“Dear Charlotte.” I’ve always liked the sound of that. Moreover, I always like being asked for advice by perfect strangers. But even better is giving advice to people who don’t even ask me for it! Which is why when Reader Chris Illuminati recently forwarded me this “Dear Abby” column, I had to write my own reply.
Cardio Carrie writes,
DEAR ABBY: I was the only person working out in the gym at my apartment complex the other evening when a man, presumably another resident, came to the front door. To enter, you must swipe your access card on the keypad.
He apparently did not have his access card with him and sat outside the door waiting for me to let him in. Because I was working on a cardio machine and trying to maintain my heart rate, I didn’t want to interrupt my workout to open the door. He eventually tired of waiting and left.
Should I have stopped and let the person in the door? Or should he have gone back to get his access card? — CARDIO CARRIE IN GEORGIA
Dear Cardio Crazy,
I have to say I like the way you think, girl! Your first thought was not fear for your personal safety (How many horror movies have started with the old “I forgot my gym card” excuse? None? I don’t know, I hate horror movies. Anyhow.) but fear that you’d fall out of your heart rate zone. Now that’s cardio dedication! Nothing ruins a good interval like having to hop off the ‘mill and hobble across the room whilst getting your sea legs back. Plus, if you’re anything like me, the second you stop running you’ll break out into a crazy flop sweat that will sting your eyes and possibly make you throw up. Okay, so most people are not like me. Still though, whatever your reasons, they led you to the correct conclusion: Don’t open that door.
In fact, I’d say that’s good fitness advice to anyone in today’s new-fangled technological workout world. New fitness paradigms require new safety rules.
Safety Rule #1: Don’t Open That Door. Which door? Any door! If it’s a door at a gym and it’s closed then it’s probably that way for a reason. Nothing sucks the fun out of a nice Vinyasa Yoga class when right in the middle of Final Resting Pose somebody opens the door “just to, you know, see what y’all are doing in here!” and lets in blasts of pounding rock music mixed with CNN from the cardio floor behind them. Your yoga-relaxed brain will explode. Other doors you probably don’t want to open: the restroom (closed means it’s in use), the manager’s office (closed means they’re softly banging their head on their desk in despair and you don’t need to see that), the personal trainer’s office (closed means they’re picking through the lost and found looking for “losts” they can “found”) and the supply closet (just… don’t go there.) If you exercise outdoors, stay away from any door that doesn’t belong to you. If perchance you do open someone else’s door, just be sure to have practiced your Alzheimer’s head shake and mumble. And – Cardio Girl? – there are scary people out there. If you are alone in a gym at night and someone you don’t know pounds on the door, don’t let them in. Same goes for when you’re at home.

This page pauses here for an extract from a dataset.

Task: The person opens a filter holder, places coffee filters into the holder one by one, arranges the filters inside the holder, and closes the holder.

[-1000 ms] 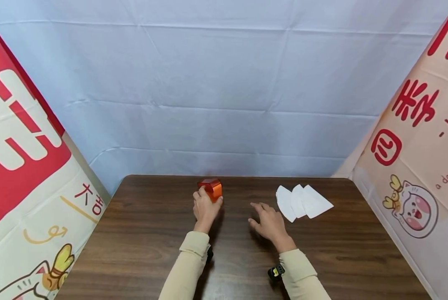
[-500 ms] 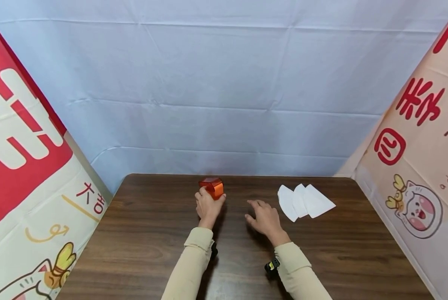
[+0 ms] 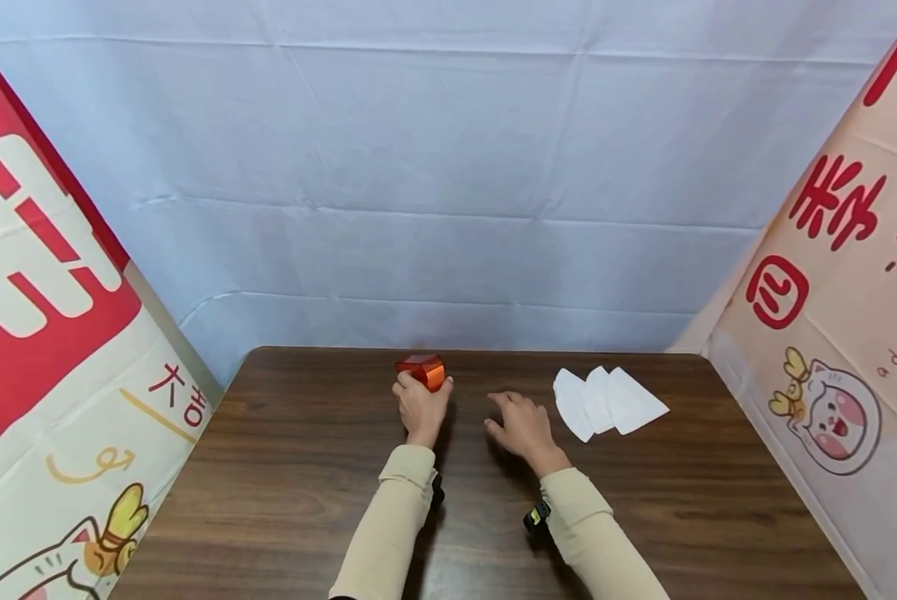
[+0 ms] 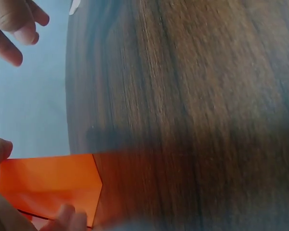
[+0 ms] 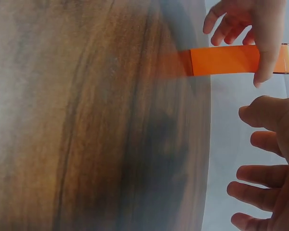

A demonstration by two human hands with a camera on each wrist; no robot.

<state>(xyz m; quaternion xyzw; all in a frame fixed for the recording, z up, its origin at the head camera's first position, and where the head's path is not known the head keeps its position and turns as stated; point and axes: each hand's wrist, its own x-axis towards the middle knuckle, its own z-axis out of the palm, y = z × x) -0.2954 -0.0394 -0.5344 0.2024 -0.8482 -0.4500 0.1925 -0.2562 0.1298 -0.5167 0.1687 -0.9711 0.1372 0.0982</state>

Safety Rule #2: Don’t Push That Button. With all the new cardio and weight equipment out there, chances are pushing a button will either activate the rocket booster under your seat or drop an oxygen mask from the ceiling. You don’t want to mess with that. Just press “quick start” on any machine you land on and then fiddle with the arrow keys until the resistance is where you want it. And those “program” buttons? Do you really want a fitness machine to have the power to program you? I thought not.
Safety Rule #3: Don’t Open That Box. The box on the wall is either a fire extinguisher or an AED device (automatic electronic defibrillator). If it’s the former, and there’s a raging treadmill fire then you’re a hero but if you caused that tready fire by dropping your cigarette butt while running then other gym patrons will use the extinguisher to club you to death first. If it’s the latter, I know they say that the new AEDs are so easy a child could use them but that doesn’t mean you get to rip off random people’s shirts and yell “CLEAR!!!” before shocking them. Yes, I know it’s fun and makes you feel close to George Clooney but you only get to do it if they’re having a heart attack. People do not like it when you break this protocol. Trust me.
Safety Rule #4: Don’t Take Yourself Too Seriously! Like MizFit always says, it shouldn’t be a “workout” but a “playout.” Look for the funny when you are working out – I’ll guarantee you’ll find something to make you giggle – and at the very least you’ll work those deep abdominal muscles a little more.
What are some things about your workout or workout environment that make you grin? Got some funny Gym Buddies? The guy on the next treadmill over chanting “I think I can, I think I can”? A song stuck in your head that you KNOW you have the lyrics wrong but you can’t figure out the right ones and besides yours are funnier anyhow?